### What is expected
When a line in the listing below contains the word "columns", return a copy of that line.

═════ Dataset entries

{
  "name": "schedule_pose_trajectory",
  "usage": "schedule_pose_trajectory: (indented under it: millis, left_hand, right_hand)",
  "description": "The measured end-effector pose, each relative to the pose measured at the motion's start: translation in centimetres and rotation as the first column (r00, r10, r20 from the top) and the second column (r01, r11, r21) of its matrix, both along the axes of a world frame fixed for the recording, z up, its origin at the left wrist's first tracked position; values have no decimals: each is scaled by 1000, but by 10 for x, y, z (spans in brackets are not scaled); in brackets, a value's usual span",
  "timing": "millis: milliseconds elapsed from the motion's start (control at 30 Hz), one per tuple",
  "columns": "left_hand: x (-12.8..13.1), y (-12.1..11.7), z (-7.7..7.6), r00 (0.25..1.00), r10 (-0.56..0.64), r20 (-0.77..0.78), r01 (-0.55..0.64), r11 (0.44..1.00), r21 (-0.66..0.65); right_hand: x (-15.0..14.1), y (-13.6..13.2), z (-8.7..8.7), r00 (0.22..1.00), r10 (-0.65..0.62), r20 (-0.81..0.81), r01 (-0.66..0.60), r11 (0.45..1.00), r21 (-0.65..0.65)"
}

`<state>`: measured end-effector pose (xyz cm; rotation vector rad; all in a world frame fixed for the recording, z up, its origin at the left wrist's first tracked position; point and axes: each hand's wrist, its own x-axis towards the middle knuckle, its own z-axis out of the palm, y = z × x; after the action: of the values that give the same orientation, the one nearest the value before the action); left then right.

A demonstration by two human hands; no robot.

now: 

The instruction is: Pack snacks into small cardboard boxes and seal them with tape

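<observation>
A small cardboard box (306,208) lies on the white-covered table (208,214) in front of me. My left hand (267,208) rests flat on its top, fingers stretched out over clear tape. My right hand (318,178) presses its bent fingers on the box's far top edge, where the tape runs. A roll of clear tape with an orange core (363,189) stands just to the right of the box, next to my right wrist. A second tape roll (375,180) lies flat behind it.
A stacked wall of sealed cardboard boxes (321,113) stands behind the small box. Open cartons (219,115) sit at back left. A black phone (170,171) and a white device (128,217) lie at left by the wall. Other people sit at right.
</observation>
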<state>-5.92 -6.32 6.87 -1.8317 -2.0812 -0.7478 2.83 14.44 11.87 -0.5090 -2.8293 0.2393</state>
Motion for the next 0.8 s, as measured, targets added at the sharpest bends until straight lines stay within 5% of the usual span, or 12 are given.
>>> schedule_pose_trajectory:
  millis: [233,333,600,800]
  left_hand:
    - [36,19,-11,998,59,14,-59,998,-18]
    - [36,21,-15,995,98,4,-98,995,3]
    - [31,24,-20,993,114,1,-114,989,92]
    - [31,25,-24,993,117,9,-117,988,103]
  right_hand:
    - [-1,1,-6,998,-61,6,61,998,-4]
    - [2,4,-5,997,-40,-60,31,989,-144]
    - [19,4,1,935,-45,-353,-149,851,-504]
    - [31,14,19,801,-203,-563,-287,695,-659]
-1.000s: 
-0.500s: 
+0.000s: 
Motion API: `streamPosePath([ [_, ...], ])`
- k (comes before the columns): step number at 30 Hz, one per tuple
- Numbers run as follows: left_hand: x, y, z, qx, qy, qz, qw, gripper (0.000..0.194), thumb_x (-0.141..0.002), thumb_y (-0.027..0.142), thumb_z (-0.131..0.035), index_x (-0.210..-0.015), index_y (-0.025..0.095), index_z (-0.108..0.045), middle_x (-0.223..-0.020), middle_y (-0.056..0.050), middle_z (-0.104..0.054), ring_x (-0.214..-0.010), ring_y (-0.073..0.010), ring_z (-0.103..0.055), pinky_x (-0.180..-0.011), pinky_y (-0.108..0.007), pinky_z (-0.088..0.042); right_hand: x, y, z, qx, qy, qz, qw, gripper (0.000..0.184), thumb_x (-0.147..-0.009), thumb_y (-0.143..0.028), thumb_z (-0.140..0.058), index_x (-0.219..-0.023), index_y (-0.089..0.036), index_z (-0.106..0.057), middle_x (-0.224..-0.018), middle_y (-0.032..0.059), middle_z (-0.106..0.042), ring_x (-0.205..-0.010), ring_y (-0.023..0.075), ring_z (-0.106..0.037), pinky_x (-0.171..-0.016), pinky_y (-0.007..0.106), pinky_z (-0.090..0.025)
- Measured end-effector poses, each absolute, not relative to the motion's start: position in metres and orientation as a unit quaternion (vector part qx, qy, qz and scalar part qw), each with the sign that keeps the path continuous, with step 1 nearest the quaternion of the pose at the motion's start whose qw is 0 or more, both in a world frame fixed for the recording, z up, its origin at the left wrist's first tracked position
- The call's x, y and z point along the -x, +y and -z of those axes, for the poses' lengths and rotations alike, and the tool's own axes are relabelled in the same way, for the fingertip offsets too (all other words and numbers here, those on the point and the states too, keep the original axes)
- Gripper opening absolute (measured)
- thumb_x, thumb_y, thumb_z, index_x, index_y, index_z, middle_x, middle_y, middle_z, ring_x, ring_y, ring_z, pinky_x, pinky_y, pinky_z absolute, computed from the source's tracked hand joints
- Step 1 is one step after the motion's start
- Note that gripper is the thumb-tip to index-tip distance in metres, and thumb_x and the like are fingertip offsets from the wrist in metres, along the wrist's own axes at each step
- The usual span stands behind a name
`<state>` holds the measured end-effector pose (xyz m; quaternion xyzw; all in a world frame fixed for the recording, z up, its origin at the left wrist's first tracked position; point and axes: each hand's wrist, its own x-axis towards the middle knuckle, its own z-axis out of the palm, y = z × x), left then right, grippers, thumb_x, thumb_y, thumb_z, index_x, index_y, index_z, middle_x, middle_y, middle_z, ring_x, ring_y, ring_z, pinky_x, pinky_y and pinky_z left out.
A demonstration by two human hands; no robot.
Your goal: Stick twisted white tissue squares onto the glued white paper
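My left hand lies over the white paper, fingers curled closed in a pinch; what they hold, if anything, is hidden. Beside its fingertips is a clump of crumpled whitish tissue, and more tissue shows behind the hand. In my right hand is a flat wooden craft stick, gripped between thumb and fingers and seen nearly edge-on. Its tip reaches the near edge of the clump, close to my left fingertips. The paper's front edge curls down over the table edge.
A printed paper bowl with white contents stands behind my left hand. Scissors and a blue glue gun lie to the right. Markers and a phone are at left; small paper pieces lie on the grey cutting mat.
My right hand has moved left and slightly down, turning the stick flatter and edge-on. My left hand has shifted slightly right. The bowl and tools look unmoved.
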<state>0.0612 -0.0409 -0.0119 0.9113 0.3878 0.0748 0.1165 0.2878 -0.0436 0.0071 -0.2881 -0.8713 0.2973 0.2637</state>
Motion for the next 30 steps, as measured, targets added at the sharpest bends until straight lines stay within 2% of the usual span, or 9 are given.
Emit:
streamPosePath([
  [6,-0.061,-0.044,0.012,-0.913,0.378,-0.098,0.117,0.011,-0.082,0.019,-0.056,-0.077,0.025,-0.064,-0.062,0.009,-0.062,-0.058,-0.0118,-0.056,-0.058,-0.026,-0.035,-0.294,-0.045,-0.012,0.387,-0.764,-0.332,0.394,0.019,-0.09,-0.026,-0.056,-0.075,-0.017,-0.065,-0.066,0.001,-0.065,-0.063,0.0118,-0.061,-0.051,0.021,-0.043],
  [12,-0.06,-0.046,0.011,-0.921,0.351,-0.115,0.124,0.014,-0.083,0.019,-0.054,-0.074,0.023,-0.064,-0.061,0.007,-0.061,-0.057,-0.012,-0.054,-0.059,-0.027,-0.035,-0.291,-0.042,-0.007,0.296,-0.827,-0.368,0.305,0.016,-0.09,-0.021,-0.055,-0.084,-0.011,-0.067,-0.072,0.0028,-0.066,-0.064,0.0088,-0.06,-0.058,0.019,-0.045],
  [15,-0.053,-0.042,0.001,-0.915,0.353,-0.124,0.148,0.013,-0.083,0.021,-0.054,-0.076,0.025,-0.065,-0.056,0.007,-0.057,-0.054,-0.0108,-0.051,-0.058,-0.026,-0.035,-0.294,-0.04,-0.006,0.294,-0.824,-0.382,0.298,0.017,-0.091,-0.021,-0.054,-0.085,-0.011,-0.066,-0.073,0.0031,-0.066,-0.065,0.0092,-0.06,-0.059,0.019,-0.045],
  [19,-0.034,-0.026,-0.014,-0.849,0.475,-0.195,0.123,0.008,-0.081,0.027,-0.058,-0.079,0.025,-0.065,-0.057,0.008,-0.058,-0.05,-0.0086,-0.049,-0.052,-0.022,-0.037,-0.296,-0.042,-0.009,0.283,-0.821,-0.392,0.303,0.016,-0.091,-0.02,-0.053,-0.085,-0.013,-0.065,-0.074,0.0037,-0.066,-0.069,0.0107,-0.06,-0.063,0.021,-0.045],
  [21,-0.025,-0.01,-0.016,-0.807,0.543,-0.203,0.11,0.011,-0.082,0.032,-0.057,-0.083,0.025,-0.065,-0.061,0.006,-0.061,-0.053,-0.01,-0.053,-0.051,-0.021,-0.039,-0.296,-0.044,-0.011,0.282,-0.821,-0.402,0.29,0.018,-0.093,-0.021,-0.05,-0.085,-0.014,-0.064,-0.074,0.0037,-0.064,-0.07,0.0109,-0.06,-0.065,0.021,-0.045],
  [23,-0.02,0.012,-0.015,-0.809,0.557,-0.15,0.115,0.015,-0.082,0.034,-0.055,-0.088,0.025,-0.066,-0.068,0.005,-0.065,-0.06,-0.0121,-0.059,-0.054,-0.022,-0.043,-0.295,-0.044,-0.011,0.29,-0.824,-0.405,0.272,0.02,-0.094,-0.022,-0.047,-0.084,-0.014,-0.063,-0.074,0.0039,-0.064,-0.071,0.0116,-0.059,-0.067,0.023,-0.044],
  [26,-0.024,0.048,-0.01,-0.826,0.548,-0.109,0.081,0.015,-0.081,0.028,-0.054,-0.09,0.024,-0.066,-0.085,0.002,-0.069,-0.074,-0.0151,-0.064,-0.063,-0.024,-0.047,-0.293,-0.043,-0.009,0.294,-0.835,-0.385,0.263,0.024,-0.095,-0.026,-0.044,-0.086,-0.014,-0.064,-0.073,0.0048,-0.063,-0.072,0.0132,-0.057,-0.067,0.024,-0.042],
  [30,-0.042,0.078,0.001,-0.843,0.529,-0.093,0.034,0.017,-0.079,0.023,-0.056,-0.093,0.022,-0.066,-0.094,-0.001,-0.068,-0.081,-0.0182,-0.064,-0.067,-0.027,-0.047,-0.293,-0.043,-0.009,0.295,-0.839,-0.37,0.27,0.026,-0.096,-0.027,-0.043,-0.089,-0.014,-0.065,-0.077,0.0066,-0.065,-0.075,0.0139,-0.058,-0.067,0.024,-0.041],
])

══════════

### Completed exercise
  "columns": "left_hand: x (-12.8..13.1), y (-12.1..11.7), z (-7.7..7.6), r00 (0.25..1.00), r10 (-0.56..0.64), r20 (-0.77..0.78), r01 (-0.55..0.64), r11 (0.44..1.00), r21 (-0.66..0.65); right_hand: x (-15.0..14.1), y (-13.6..13.2), z (-8.7..8.7), r00 (0.22..1.00), r10 (-0.65..0.62), r20 (-0.81..0.81), r01 (-0.66..0.60), r11 (0.45..1.00), r21 (-0.65..0.65)"
- k (comes before the columns): step number at 30 Hz, one per tuple

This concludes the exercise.